■ **WHAT YOU HAVE TO DO**
All of the data that follows needs to be printed again, exactly as it reads.

■ **INPUT DATA**
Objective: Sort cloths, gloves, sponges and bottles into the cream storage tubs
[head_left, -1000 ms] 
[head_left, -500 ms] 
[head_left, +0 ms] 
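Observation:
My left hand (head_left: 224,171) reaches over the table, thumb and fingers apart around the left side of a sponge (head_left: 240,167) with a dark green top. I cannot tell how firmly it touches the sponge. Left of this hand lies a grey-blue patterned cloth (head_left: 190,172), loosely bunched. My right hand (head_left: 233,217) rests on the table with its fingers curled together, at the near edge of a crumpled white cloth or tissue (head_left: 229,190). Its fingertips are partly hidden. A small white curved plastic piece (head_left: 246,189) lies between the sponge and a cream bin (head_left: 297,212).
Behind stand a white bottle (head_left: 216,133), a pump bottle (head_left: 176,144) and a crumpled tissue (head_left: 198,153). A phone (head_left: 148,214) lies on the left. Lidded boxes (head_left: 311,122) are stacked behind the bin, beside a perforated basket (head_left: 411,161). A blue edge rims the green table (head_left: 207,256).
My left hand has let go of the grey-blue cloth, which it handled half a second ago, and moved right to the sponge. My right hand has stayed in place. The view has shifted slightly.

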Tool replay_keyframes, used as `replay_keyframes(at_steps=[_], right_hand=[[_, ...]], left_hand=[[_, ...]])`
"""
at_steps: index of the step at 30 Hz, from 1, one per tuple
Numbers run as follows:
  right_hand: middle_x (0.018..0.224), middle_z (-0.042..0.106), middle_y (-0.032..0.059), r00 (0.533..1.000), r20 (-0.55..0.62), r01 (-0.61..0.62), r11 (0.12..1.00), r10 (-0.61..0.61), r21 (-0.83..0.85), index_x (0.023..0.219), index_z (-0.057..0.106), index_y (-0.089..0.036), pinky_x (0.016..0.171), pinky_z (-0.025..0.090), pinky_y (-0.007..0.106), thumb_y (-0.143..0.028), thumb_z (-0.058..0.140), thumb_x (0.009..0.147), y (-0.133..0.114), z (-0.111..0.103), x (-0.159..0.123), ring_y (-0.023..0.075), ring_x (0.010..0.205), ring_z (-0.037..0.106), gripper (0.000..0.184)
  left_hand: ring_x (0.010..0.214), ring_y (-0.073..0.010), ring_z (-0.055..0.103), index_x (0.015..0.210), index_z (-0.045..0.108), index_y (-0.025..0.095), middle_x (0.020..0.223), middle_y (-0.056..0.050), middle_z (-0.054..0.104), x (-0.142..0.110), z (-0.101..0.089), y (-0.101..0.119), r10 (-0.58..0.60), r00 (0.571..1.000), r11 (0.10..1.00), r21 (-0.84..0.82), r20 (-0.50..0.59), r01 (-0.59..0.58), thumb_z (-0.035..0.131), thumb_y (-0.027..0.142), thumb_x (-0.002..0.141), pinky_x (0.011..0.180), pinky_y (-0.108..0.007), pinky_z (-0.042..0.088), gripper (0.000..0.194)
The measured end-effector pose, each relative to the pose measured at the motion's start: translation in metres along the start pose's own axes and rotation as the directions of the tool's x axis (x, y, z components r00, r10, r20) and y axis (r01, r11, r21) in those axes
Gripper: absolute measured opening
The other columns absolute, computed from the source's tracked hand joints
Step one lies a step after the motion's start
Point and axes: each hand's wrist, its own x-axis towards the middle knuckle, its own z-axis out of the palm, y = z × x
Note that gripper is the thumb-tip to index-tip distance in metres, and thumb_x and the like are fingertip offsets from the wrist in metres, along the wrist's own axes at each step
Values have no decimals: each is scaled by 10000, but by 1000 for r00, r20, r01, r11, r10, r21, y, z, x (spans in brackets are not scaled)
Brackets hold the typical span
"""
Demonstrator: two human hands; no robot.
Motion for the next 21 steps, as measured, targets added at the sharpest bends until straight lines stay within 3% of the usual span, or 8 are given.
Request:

■ **RESPONSE TO THIS TASK**
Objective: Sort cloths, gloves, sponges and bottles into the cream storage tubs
[head_left, -1000 ms] 
[head_left, -500 ms] 
[head_left, +0 ms] 
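Observation:
My left hand (head_left: 224,171) reaches over the table, thumb and fingers apart around the left side of a sponge (head_left: 240,167) with a dark green top. I cannot tell how firmly it touches the sponge. Left of this hand lies a grey-blue patterned cloth (head_left: 190,172), loosely bunched. My right hand (head_left: 233,217) rests on the table with its fingers curled together, at the near edge of a crumpled white cloth or tissue (head_left: 229,190). Its fingertips are partly hidden. A small white curved plastic piece (head_left: 246,189) lies between the sponge and a cream bin (head_left: 297,212).
Behind stand a white bottle (head_left: 216,133), a pump bottle (head_left: 176,144) and a crumpled tissue (head_left: 198,153). A phone (head_left: 148,214) lies on the left. Lidded boxes (head_left: 311,122) are stacked behind the bin, beside a perforated basket (head_left: 411,161). A blue edge rims the green table (head_left: 207,256).
My left hand has let go of the grey-blue cloth, which it handled half a second ago, and moved right to the sponge. My right hand has stayed in place. The view has shifted slightly.
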
Tool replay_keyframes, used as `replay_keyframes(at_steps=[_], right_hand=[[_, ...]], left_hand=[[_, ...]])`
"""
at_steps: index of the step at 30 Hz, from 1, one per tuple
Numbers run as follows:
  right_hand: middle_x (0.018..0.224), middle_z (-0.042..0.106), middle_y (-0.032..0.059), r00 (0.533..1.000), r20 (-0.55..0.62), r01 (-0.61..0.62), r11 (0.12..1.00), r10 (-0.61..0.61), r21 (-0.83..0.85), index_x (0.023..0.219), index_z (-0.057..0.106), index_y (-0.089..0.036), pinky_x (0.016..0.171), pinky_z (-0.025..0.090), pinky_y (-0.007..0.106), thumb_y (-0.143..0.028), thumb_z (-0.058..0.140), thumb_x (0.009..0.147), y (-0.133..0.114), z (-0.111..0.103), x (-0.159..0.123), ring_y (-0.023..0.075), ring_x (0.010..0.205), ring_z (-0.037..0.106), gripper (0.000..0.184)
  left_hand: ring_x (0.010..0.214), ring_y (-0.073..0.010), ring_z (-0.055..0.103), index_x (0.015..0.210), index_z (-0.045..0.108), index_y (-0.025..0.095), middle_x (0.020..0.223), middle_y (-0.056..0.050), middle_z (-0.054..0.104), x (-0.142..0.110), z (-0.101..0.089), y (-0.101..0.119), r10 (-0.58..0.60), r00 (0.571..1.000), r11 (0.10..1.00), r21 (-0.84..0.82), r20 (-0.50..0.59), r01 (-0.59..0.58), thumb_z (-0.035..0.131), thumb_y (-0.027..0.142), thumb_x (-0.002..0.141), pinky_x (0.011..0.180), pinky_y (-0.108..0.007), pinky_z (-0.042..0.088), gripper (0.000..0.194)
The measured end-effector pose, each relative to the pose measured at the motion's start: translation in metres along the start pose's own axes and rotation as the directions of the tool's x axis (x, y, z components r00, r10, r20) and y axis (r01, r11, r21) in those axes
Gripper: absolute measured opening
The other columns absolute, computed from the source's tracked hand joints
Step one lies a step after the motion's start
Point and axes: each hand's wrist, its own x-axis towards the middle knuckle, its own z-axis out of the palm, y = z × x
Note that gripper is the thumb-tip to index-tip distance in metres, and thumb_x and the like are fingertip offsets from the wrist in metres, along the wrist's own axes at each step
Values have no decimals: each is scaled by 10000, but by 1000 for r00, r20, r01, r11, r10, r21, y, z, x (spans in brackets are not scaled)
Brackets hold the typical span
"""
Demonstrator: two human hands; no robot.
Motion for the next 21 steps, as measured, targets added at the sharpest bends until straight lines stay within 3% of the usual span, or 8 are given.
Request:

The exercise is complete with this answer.